Wajah guruku tampak diam, tidak ada tanda marah seperti yang ku perkirakan beliau tampak sedang menghirup nafas dalam-dalam sebelum ngomong “Rul, tidak ada yang jelek atau salah dengan pekerjaan supir, tapi membandingkan penghasilan bapakmu supir puluhan tahun lalu dengan penghasilan supir yang sekarang jelas berbeda, apa lagi dengan supir yang akan datang jika kamu menjadi supir. Dulu supir masih jarang tingkat persaingan kecil sehingga penghasilan besar, sekarang setiap keluarga kadang-kadang sudah ada anggota keluarga yang memiliki SIM sehingga jasa supir kurang diperlukan.”

“Jadi jika ingin menganalisa penghasilan supir cukup apa tidak, pendidikannya apa, ya harus melihat supir yang sekarang, tidak usah jauh-jauh kita lihat saja supir di Manisrenggo ini.”

“Di Manisrenggo ini ada Slamet jumlahnya lima orang sarjana semua, supir semua kok penghasilannya juga kurang, hanya pak Slamet sarjana Farmasi yang kelihatan penghasilannya cukup, ini menunjukan bahwa Pendidikan tidak begitu penting bagi seorang supir.” Kusampaikan isi hatiku pada guruku.

“Kamu salah, lima orang Slamet yang semuanya supir ini semuanya ijazanya SMP, tidak ada yang sarjana hanya pak Slamet S.F itu izasanya SMK, karena namanya sama dan pekerjaannya sama orang orang menambahkan tambahan huruf dibelakangnya agar tidak bingung.”

“Slamet S.T, itu bukan sarjana Teknik, tapi kependekan dari Supir Truk. Slamet S.E bukan sarjana ekonomi tapi Supir Elep, Slamet S.Pd bukan sarjana Pendidikan tapi Supir Pedesaan, Slamet S.Ag itu Slamet Supir Angkut Gudang bukan sarjana agama, sedang Slamet S.F bukan sarjana farmasi tapi itu Supir Forklip.” Aku tersenyum sambil menahan tawa, aku baru tahu yang saya kira gelar sarjana adalah gelar julukan dari orang-orang kampungku.

“Tapi meskipun demikian bukan berarti semua supir pendapatannya minim,ada juga supir yang pendapatannya cukup. Pak Didik, supir truk tanki pertamina untuk bisa masuk izasahnya minimal SMA anaknya juga bisa kuliah di ITS, pak Epri, supir di salah satu Bank di Jombang juga pernah kuliah, pak Mulyadi, supir Tank tempur dulu sebelum masuk tantara izasahnya STM, pak Yit dan Pak Yanto, sama-sama supir bego ijazanya SMA jadi siapa bilang supir mesti miskin, kalau Alloh kasih Rizki tidak dibatasi oleh pekerjaan.” Guruku menjelaskan dengan semangat aku mulai sadar berarti supir juga perlu Pendidikan meskipun hanya SMA apalagi jika Sarjana, tentu dia disamping sebagai supir tentu bisa juga sebagai pemasaran atau yang lain.

“Itu pak Sholimin supir, kan juga Cuma SMP, kenapa bisa punya Truk sendiri.” aku mencoba membuat perbandingan lain.

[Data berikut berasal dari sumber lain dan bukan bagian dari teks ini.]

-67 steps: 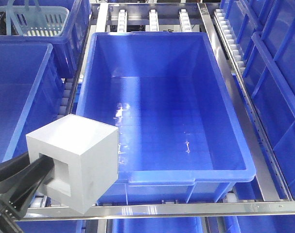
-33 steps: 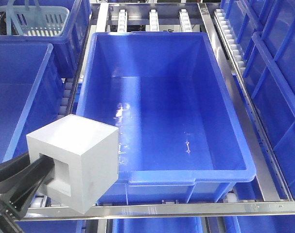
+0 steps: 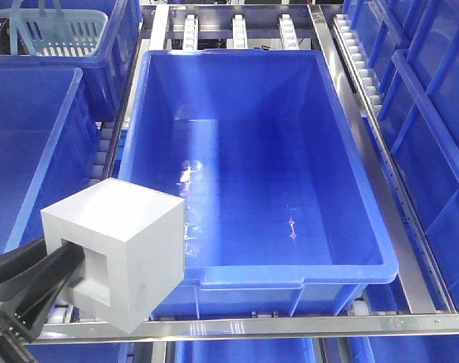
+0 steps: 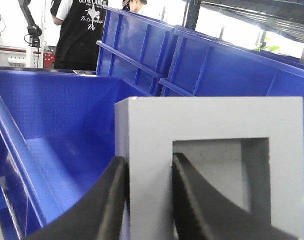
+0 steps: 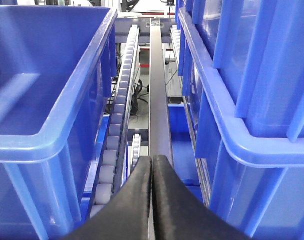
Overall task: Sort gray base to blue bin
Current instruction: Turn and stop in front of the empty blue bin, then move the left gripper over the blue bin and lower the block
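Observation:
The gray base (image 3: 119, 246) is a light-gray cube with a square recess, held in the air at the lower left of the front view, just outside the near-left corner of the blue bin (image 3: 363, 174). My left gripper (image 3: 66, 265) is shut on it: one finger sits inside the recess, the other outside the cube's left wall. In the left wrist view the gray base (image 4: 212, 125) fills the frame with the left gripper (image 4: 149, 165) pinching its wall. The blue bin holds nothing. My right gripper (image 5: 152, 162) is shut on nothing, low between two totes.
Other blue totes (image 3: 25, 151) flank the bin left and right (image 3: 433, 113). A pale teal slotted basket (image 3: 59, 30) sits in the far-left tote. Roller rails (image 5: 114, 135) and a metal frame bar (image 3: 289, 325) run around the bin. A person (image 4: 79, 30) stands in the background.

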`<state>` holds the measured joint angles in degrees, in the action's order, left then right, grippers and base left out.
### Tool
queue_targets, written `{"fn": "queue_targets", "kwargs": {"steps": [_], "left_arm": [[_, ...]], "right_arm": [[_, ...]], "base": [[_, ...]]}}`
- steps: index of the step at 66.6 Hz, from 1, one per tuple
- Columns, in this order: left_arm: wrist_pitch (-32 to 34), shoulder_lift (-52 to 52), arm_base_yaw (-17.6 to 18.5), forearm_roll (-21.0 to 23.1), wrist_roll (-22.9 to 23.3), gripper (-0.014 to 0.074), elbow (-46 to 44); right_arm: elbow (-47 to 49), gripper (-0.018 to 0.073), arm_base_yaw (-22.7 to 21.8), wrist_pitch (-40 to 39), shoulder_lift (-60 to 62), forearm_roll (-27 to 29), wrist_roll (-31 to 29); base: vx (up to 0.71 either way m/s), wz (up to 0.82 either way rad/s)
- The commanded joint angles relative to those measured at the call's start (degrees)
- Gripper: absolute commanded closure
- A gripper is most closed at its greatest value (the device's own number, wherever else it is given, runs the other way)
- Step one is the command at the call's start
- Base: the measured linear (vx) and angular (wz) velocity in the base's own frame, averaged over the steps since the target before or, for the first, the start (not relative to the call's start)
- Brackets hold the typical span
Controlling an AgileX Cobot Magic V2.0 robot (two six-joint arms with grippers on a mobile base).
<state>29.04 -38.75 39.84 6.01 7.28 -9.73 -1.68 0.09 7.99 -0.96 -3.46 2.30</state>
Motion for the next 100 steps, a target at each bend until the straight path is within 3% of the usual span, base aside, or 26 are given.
{"fn": "queue_targets", "kwargs": {"steps": [1,40,49,55,62,80,91,100], "left_arm": [[6.44,0.23,0.33,0.2,0.34,0.0602,-1.52],[3.91,0.1,0.33,0.7,0.35,0.06,-2.73],[-0.1,-1.59,0.33,0.63,0.0,0.0598,-8.49],[-3.22,-4.71,0.33,0.63,-2.99,0.0594,-13.58],[-3.54,-9.64,0.33,0.69,-5.16,0.0591,-18.19],[-3.87,-26.06,0.33,0.69,-5.25,0.0582,-30.26],[-11.22,-34.96,0.28,0.69,-5.36,0.0578,-38.78],[-21.93,-41.1,-1.53,0.69,-5.36,0.0574,-45.91]], "right_arm": [[-0.97,0.0568,0.12,-4.52,-0.57,-0.37,-0.4],[-0.97,0.0568,0.12,-4.52,-0.57,-0.37,-0.4],[-0.97,0.0568,0.12,-4.52,-0.57,-0.37,-0.4],[-0.97,0.0568,0.12,-4.52,-0.57,-0.37,-0.4],[-0.97,0.0568,0.12,-4.52,-0.57,-0.37,-0.4],[-0.97,0.0568,0.12,-4.52,-0.57,-0.37,-0.4],[-0.97,0.0568,0.12,-4.52,-0.57,-0.37,-0.4],[-0.97,0.0568,0.12,-4.52,-0.57,-0.37,-0.4]], "base": [[0.0,0.0],[0.0,0.0],[0.0,0.0],[0.0,0.0],[0.0,0.0],[0.0,0.0],[0.0,0.0],[0.0,0.0]]}}
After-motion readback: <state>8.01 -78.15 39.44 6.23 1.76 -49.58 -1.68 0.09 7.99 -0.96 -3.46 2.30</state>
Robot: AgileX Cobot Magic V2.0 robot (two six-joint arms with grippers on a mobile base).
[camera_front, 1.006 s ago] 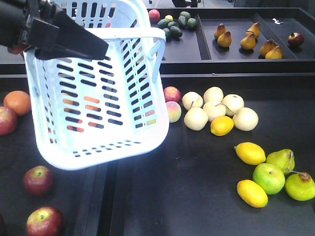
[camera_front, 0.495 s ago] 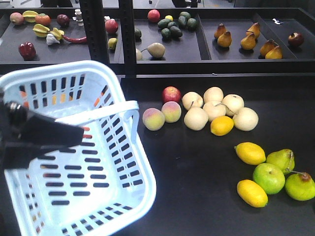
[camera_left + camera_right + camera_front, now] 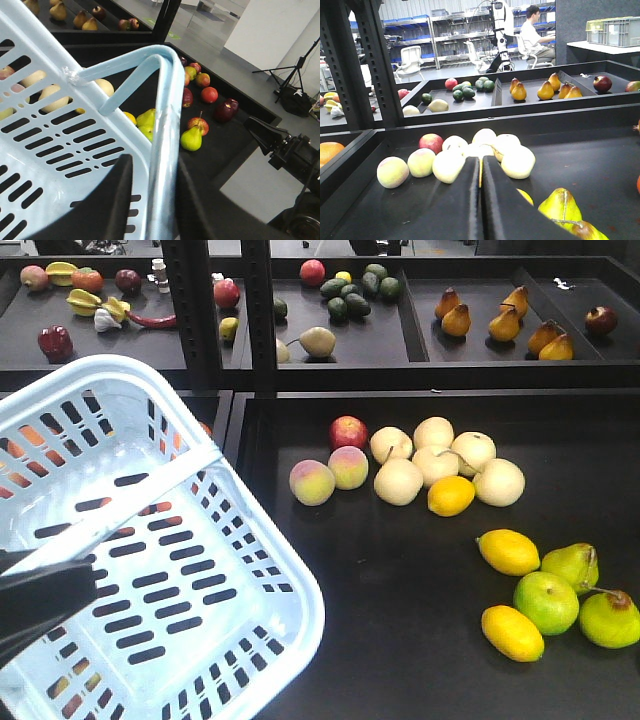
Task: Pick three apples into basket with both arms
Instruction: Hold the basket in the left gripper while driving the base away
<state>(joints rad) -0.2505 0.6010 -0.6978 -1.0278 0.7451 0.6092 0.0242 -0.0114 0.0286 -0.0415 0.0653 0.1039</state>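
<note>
The pale blue slotted basket [image 3: 250,570] fills the lower left of the front view, tilted, and nothing lies inside it. My left gripper [image 3: 60,590] is shut on its flat handle [image 3: 150,485]. In the left wrist view the handle bar [image 3: 162,125] runs between the two black fingers of the left gripper [image 3: 152,165]. The dark maroon apples are hidden behind the basket; only reddish patches show through its slots. My right gripper [image 3: 481,162] is shut on nothing and hovers low over the black tray [image 3: 600,160], pointing at pale round fruit [image 3: 517,161].
A pink-red apple [image 3: 348,430], two peaches [image 3: 312,482], pale fruit [image 3: 440,462], lemons [image 3: 508,551] and green fruit [image 3: 546,601] lie on the right tray. Upright posts [image 3: 190,300] and shelves of fruit stand behind. Dark red fruit [image 3: 226,109] lies beyond the pears [image 3: 192,139].
The basket has swung down from the upper left to the lower left. My left gripper dropped with it, uncovering a peach and the back shelves. The fruit on the right has not moved.
</note>
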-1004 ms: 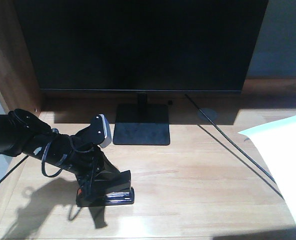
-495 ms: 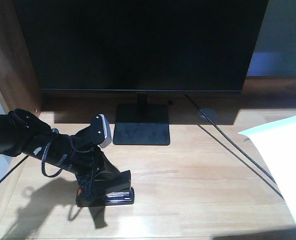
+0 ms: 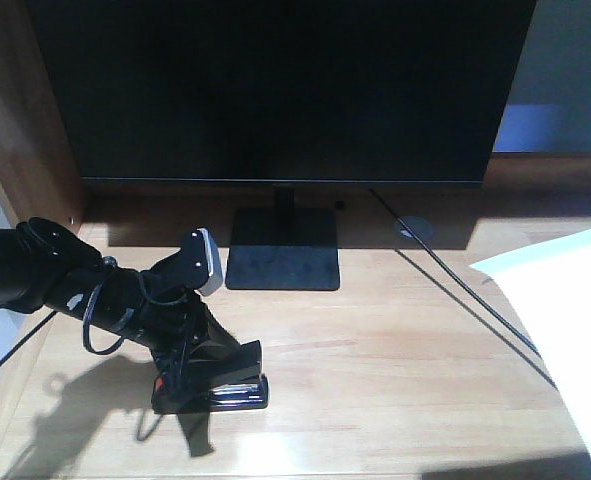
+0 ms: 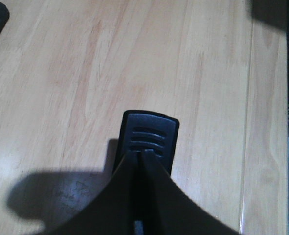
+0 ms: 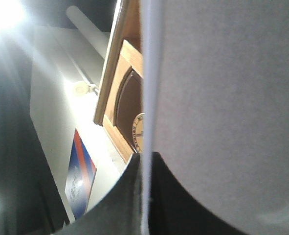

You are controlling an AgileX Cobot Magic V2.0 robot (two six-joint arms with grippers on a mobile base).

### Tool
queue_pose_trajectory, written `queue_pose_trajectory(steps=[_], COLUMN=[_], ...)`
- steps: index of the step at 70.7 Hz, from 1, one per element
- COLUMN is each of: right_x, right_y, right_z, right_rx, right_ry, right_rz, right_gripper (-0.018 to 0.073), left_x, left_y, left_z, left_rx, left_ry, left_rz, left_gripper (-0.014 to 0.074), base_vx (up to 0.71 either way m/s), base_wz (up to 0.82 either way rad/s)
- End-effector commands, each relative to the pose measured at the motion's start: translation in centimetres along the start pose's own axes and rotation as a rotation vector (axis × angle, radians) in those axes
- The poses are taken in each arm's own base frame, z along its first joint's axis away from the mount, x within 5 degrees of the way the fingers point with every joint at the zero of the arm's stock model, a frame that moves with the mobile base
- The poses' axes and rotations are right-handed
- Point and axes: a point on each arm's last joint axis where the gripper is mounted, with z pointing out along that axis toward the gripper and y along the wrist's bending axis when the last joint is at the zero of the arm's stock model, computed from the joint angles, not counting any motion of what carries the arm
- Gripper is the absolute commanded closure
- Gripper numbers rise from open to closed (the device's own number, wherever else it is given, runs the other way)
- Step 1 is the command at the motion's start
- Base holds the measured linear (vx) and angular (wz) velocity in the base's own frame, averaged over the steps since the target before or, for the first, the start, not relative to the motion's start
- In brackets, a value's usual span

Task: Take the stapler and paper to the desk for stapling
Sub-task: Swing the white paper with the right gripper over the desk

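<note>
Two items, both held. Stapler (image 3: pixel 215 388): lower left of your front view, resting on the worktop (image 3: pixel 395 380), long axis left-right, left jaws pinched nearly together on it. Paper (image 3: pixel 570 320): right edge, well apart, right jaws clamped on it; you likely carry it leftward.

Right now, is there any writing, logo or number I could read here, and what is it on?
Nothing reads clearly.
Round emblem on the wooden panel: rim lettering, too blurred to read.
Blue, red and white sign: print too blurred to read.
No text shows on the stapler, monitor or paper.
</note>
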Motion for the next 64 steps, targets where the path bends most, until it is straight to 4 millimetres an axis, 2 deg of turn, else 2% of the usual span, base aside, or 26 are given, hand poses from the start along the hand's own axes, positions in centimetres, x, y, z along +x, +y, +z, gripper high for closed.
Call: queue_pose_trajectory(steps=[1,12,37,49,64], right_x=[0.1,1.6,6.8,9.1,12.0], right_y=[-0.1,-2.2,-8.4,-10.9,-13.9], right_z=[1.1,2.5,5.4,5.8,5.2], right_rx=[0.019,0.109,0.251,0.274,0.309], right_ry=[0.017,0.11,0.334,0.413,0.538], right_rz=[0.041,0.124,0.347,0.447,0.579], right_gripper=[0.0564,0.0564,0.0564,0.0564,0.0564], left_x=[-1.9,-1.9,-1.9,-1.9,-1.9], left_y=[-0.3,-0.3,-0.3,-0.3,-0.3], left_z=[-1.3,-1.3,-1.3,-1.3,-1.3], left_rx=[-0.015,-0.015,-0.015,-0.015,-0.015], left_ry=[-0.072,-0.072,-0.072,-0.072,-0.072], left_rz=[0.016,0.016,0.016,0.016,0.016], left_gripper=[0.0604,0.0604,0.0603,0.0603,0.0603], base_vx=[0.0,0.0,0.0,0.0,0.0], base_wz=[0.0,0.0,0.0,0.0,0.0])
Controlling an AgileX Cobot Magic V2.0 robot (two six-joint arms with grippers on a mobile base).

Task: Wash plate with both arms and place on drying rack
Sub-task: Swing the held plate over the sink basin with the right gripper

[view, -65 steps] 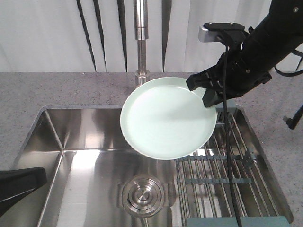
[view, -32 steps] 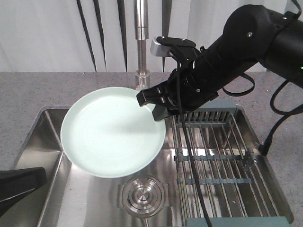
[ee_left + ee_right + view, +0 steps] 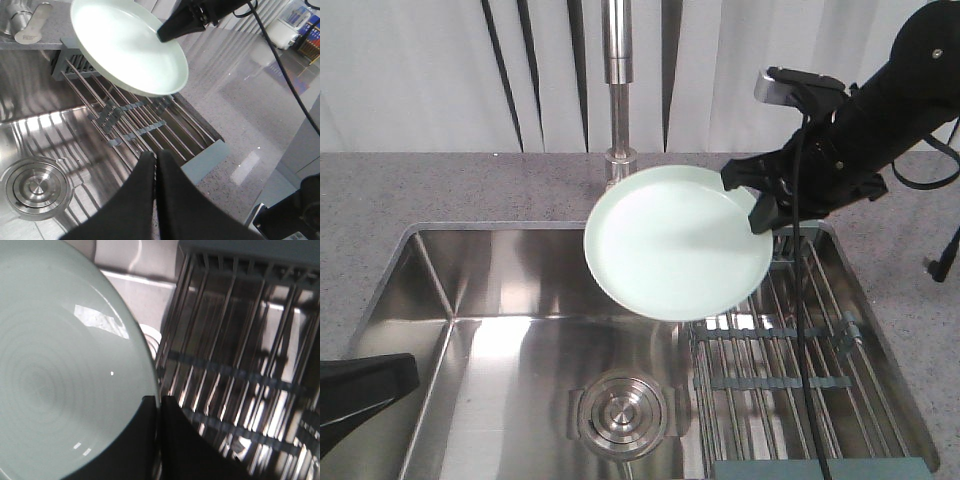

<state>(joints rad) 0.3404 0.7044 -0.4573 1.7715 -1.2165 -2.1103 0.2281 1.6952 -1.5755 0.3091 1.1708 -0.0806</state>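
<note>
Clamped tight on the rim of the plate (image 3: 670, 245) with the right gripper (image 3: 745, 195), at about 2 o'clock on the disc in the front view. Held up in the air, tilted, pale green face toward the camera. Hanging above the sink (image 3: 470, 300) and partly over the 10 o'clock corner of the drying rack (image 3: 790, 350), apart from the rods. Just in front of the faucet (image 3: 618, 90) at 12 o'clock of the basin.

From the right wrist: two black fingers (image 3: 145, 440) pressed together on the plate edge at 6 o'clock, faint rings on the inner face, rack rods at 3 o'clock.

From the left wrist: left gripper (image 3: 156, 156) closed with nothing between, low at 6 o'clock over the basin, drain (image 3: 35, 185) at 8 o'clock, plate high at 12 o'clock.
</note>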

“Itulah karunia Alloh, tapi kamu perlu tahu benar Pak Sholimin itu cuma SMP dan punya truk sendiri, tugas beliau hanya nyopir dan mencari muatan, sedang urusan Bank sama perijinan dan kelengkapan dokumen diurus sama istri serta anaknya yang ada di Unair, bapak tahu itu karena bapak setiap selesai sholat jama’ah subuh selalu ngomong dengan pak Sholimin.”

“Sekarang tinggal kamu mau jadi supir seperti apa, monggo bapak tidak bisa melarang, bapak juga tidak menjelekan supir, apapun profesinya asal ditekuni dengan sungguh-sungguh pasti mulia dan menghasilkan Rizki yang cukup, sebaik apapun profesi itu di mata masyarakat jika dalam menjalankannya asal-asalan pasti akan menghasilkan celaan. Dan perlu diketahui sangat baik profesi itu jika ditunjang dengan pengetahuan dan Pendidikan yang cukup.” Suara pak Sidik terdengar sangat berat.

Perlahan timbul kesadaranku aku harus terus sekolah, kalau bisa mungkin kuliah profesi apapun yang akan di percayakan Alloh kepadaku akan aku tekuni dengan sungguh-sungguh sebagai jalan rizki bagi keluargaku.

“Ya pak saya akan masuk tapi ini jam kedua kurang lima belas menit bagaimana ini, apa saya tidak dimarahi nanti.”

“Mari kesekolah dengan saya, nanti saya beri surat dari BK agar kamu bisa masuk jam ke tiga.”

Kumantapkan hatiku, semangatku kupupuk sendiri, kemalasanku ku buang jauh-jauh aku berdo’a kepada Alloh “ Ya Alloh mudah-mudahan aku bisa menyelesaikan sekolahku dengan baik aku ridho ya Alloh, pekerjaan apapun yang engkau berikan kepadaku nanti itulah yang terbaik dan akan ku tekuni sebagai pintu  rizki untuk keluargaku.”